◆ Task brief ◆
Output only the lines from the start of the entries through the line holding "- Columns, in". Each line must match the original exactly.

════════

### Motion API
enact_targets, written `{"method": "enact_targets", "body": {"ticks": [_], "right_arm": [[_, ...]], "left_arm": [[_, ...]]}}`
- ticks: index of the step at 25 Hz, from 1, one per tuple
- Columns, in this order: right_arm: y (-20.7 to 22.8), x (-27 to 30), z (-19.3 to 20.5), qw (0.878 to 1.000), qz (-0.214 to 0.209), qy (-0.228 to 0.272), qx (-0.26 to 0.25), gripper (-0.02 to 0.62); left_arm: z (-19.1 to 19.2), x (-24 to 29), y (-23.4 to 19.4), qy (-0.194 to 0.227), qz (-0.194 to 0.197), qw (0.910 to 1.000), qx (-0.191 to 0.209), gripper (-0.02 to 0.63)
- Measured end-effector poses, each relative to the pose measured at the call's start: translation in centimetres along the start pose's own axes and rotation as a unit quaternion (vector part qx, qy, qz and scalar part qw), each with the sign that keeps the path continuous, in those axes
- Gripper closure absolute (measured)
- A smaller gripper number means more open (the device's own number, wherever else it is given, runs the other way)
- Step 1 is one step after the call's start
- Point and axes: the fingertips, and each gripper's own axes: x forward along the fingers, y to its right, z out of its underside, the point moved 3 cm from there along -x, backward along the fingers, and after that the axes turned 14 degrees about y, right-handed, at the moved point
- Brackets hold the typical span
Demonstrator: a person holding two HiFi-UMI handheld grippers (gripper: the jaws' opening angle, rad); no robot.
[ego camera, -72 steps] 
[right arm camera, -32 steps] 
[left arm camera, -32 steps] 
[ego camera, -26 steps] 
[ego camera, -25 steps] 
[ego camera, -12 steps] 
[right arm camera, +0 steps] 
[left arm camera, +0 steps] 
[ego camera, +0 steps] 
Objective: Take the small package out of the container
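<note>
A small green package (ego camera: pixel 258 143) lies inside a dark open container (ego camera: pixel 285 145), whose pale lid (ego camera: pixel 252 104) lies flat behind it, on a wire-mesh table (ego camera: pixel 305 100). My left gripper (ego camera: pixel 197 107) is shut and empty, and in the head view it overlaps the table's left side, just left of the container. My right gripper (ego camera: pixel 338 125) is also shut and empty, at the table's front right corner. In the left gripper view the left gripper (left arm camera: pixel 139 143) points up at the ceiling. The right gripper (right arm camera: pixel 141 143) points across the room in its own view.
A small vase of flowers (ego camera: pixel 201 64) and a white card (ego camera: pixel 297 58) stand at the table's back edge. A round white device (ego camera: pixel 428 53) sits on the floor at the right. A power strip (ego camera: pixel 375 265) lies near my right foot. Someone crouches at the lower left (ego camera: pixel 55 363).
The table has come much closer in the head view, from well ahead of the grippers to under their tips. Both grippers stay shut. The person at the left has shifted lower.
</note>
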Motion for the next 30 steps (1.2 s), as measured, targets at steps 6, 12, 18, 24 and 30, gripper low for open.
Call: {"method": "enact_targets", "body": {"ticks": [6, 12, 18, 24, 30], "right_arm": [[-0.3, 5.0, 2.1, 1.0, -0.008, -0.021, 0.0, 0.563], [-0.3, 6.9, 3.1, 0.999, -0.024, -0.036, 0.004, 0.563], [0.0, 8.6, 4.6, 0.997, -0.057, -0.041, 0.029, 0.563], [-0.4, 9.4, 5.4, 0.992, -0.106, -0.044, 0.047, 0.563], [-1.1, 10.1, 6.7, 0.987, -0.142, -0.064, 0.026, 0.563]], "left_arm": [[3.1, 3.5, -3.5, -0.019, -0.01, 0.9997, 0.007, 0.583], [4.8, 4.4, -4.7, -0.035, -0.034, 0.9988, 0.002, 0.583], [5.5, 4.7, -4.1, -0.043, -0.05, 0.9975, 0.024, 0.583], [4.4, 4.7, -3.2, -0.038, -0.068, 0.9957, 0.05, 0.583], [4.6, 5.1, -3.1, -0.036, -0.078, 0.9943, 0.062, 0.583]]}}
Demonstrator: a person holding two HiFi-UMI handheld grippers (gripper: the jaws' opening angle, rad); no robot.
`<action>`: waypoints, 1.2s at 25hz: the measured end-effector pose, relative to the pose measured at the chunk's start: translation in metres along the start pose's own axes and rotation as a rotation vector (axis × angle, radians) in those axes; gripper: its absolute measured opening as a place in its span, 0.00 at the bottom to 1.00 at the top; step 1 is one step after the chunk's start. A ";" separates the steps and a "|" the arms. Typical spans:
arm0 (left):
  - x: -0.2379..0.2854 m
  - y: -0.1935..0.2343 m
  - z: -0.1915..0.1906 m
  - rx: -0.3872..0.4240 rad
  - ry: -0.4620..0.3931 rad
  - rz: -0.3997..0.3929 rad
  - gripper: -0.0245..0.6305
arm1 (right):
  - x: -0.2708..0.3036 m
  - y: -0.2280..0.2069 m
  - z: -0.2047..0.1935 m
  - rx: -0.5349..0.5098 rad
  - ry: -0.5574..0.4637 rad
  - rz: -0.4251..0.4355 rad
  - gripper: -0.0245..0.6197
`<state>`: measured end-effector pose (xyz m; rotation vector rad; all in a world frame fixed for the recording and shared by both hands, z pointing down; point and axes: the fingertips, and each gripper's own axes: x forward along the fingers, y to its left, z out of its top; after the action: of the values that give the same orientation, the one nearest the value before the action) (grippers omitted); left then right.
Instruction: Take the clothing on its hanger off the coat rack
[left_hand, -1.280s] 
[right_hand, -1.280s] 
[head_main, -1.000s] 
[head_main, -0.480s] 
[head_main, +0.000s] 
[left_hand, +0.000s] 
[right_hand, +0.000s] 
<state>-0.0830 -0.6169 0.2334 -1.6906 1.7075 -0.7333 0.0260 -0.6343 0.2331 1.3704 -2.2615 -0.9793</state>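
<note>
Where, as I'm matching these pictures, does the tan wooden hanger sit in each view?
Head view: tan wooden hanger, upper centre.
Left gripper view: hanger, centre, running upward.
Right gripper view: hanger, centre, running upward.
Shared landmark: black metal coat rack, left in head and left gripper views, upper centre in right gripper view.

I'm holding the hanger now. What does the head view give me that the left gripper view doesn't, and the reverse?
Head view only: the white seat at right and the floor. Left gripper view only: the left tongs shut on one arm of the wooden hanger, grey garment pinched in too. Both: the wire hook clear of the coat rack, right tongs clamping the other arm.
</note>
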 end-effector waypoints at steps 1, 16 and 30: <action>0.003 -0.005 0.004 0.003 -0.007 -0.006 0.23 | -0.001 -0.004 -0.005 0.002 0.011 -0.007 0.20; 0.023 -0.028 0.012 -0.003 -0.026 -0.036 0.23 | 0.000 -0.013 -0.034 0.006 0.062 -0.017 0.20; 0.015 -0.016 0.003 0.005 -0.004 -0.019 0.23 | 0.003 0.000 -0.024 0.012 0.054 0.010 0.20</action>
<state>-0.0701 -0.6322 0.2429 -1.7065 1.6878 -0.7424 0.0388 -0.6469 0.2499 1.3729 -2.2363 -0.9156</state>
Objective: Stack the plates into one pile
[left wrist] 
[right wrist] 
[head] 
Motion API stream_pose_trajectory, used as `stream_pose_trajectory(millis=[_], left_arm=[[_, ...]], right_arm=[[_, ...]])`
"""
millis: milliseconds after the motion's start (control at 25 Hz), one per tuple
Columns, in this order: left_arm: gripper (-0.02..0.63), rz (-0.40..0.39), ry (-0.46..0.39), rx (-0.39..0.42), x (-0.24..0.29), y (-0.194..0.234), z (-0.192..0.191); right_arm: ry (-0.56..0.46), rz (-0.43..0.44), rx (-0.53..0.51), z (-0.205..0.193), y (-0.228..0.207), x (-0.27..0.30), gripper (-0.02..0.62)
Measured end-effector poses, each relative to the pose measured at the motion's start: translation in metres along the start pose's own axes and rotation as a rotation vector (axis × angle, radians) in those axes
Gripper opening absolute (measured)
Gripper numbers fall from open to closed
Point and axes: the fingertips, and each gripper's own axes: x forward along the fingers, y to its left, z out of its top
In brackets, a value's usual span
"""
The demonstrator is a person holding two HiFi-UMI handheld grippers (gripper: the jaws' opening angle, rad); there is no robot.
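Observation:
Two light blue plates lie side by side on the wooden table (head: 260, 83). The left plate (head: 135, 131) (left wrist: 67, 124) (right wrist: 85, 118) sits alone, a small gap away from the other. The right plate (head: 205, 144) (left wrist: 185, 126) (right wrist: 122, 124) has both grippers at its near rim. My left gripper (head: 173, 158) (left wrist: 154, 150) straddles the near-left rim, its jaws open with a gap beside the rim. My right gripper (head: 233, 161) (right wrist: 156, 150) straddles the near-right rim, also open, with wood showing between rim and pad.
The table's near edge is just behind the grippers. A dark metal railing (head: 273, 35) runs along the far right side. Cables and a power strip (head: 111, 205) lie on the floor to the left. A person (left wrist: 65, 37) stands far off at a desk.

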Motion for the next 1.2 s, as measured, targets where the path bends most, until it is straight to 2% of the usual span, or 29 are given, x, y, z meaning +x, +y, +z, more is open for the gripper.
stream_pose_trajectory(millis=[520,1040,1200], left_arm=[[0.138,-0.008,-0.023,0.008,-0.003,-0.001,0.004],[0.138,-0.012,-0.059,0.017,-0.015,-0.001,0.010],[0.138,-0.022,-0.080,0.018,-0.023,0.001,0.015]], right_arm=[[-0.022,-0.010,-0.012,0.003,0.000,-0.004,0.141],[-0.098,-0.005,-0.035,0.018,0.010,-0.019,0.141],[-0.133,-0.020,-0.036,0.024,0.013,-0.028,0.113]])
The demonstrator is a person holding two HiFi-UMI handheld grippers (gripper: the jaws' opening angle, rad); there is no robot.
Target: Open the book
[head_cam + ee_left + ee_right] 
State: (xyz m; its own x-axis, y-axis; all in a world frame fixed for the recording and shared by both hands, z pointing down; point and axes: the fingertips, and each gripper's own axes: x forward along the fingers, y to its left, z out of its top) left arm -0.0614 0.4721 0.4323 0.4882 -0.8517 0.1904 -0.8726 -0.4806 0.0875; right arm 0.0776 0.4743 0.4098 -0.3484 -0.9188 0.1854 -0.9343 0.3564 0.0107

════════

◆ Problem solution ◆
### Motion API
enact_targets, written `{"method": "enact_targets", "body": {"ticks": [_], "right_arm": [[_, ...]], "left_arm": [[_, ...]]}}`
- ticks: index of the step at 25 Hz, from 1, one per tuple
- Columns, in this order: right_arm: y (-20.7 to 22.8), x (-27 to 30), z (-19.3 to 20.5), qw (0.878 to 1.000), qz (-0.214 to 0.209), qy (-0.228 to 0.272), qx (-0.26 to 0.25), gripper (-0.02 to 0.62); left_arm: z (-19.1 to 19.2), x (-24 to 29), y (-23.4 to 19.4), qy (-0.194 to 0.227), qz (-0.194 to 0.197), qw (0.910 to 1.000), qx (-0.191 to 0.209), gripper (-0.02 to 0.63)

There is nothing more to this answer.